東京五輪開幕まで2か月 観客の扱い・医療体制など重要課題山積

東京オリンピックの開幕まで23日であと2か月となりました。国内の観客の扱いは来月まで決まらず、新型コロナウイルスを踏まえた医療体制への調整が続くなど重要な課題がなお山積していて、安全な開催に対し国民の理解を得られるかが問われています。

7月23日の東京オリンピックの開幕まであと2か月に迫りました。

しかし、大会の準備の前提となる国内の観客の扱いはいまだ決まらず、大会組織委員会や政府、東京都は変異ウイルスの感染状況を見極めながら、国内のイベントの観客の上限に準じて来月に決めるとしています。

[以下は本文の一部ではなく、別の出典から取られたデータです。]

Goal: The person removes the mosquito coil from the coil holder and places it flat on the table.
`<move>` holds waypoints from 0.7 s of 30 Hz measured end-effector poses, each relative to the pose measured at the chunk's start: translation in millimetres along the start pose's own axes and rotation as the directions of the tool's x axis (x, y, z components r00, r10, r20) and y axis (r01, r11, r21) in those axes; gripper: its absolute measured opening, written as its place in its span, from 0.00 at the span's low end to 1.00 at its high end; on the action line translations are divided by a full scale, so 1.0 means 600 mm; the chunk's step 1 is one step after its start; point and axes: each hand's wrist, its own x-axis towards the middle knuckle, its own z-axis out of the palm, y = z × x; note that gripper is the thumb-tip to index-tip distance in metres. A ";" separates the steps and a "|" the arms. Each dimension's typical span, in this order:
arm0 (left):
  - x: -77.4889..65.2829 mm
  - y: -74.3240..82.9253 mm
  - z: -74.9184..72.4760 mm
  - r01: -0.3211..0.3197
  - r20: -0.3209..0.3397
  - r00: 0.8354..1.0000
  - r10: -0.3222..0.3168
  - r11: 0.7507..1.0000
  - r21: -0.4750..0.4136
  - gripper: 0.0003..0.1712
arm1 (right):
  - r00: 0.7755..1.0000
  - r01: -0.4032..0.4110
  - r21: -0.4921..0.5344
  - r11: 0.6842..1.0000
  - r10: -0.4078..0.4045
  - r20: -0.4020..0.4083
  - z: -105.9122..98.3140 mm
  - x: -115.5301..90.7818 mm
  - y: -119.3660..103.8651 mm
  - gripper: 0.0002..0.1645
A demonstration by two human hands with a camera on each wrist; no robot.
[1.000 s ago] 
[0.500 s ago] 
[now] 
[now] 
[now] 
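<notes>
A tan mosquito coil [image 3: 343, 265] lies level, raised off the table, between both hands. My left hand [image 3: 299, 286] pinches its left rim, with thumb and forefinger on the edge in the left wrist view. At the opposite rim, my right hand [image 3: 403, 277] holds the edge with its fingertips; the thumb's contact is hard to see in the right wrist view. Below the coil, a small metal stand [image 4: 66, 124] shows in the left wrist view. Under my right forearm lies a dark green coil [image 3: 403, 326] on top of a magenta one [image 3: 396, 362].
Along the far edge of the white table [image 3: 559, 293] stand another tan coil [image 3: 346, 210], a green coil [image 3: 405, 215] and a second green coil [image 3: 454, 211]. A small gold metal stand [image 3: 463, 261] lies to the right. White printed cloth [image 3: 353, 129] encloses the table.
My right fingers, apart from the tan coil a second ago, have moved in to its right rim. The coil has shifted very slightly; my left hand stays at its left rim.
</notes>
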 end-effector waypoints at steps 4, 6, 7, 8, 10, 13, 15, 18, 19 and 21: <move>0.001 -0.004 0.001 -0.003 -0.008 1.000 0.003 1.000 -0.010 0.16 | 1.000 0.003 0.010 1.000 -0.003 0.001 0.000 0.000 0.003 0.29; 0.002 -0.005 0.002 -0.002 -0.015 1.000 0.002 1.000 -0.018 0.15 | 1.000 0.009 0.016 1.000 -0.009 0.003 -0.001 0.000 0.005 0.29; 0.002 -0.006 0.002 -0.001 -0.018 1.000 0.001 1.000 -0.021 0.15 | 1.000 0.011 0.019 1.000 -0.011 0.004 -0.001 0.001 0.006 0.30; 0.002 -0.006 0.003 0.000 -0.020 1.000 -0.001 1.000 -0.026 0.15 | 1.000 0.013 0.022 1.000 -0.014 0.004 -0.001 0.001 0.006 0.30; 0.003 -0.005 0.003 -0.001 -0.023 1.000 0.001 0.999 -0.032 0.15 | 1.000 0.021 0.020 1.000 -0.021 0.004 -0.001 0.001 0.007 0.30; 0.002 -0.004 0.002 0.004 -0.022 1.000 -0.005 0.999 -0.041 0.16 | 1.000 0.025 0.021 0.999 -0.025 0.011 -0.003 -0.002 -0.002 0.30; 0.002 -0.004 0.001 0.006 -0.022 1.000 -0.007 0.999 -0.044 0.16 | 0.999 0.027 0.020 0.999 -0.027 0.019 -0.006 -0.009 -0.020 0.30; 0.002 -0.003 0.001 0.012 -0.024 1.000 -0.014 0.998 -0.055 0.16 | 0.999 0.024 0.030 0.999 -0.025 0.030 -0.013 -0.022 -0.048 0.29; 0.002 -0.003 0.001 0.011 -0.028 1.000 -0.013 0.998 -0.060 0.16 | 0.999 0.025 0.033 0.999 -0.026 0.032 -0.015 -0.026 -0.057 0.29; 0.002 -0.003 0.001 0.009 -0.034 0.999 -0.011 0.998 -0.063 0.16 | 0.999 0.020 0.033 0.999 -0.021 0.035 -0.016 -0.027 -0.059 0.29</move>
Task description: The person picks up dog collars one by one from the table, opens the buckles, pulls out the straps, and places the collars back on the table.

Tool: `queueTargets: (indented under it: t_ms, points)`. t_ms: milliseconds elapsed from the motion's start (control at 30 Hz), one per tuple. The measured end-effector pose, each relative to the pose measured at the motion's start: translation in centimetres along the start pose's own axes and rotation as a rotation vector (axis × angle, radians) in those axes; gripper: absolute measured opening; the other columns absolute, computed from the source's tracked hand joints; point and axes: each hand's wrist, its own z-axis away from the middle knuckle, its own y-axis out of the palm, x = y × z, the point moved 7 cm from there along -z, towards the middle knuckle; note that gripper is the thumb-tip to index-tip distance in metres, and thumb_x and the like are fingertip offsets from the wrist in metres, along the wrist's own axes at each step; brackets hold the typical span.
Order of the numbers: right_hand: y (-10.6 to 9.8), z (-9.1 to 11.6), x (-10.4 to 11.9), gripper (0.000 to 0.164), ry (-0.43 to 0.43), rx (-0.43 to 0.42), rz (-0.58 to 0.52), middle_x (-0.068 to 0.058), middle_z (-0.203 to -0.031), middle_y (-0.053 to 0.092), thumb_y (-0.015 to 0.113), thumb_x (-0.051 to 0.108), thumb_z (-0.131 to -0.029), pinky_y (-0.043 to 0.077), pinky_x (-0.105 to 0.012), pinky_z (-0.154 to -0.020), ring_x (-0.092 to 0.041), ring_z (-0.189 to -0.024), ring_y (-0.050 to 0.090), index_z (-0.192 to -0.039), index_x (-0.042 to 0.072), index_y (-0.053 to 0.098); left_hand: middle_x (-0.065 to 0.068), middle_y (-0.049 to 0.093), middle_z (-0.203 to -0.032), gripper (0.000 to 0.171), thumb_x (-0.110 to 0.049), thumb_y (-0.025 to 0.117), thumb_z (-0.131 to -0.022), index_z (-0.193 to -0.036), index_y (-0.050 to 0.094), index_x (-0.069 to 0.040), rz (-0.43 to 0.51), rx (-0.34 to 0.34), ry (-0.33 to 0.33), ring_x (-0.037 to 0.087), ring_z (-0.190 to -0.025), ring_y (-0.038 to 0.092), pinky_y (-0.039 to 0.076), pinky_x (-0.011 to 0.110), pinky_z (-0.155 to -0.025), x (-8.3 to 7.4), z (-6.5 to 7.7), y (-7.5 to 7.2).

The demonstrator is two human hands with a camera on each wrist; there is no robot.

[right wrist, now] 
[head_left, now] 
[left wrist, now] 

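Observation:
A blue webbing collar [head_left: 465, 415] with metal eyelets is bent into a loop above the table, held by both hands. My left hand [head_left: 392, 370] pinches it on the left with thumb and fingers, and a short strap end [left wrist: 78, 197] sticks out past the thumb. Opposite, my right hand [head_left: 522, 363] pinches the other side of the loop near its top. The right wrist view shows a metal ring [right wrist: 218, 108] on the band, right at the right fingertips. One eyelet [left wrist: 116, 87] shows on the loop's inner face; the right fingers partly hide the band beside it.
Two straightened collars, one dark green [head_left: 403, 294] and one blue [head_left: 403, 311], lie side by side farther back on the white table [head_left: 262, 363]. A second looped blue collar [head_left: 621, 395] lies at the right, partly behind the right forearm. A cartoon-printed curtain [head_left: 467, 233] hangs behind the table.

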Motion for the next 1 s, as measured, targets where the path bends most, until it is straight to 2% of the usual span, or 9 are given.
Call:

また大会の医療体制について、組織委員会は、医師や看護師などの数を3割程度削減し、期間を通じて7000人程度を目指していますが、まだ2割程度は調整が続いていて、コロナへの対応を迫られる地域医療への影響を懸念する声も根強くあります。

さらに、IOC=国際オリンピック委員会が、大会中には選手村に入る選手や関係者の80%以上がワクチン接種をしている見通しを示した一方、感染防止を定めた行動ルールがどれだけ守られるのかといった実効性も懸念されています。

組織委員会の橋本会長は、海外からの人数削減と行動や健康の管理、それに医療体制の構築の3つを徹底することで安全で安心できる大会にしたい考えです。

東京大会は残り2か月となってもコロナをめぐる重要な課題が山積していて、安全な開催に対して国民の理解を得られるかが問われています。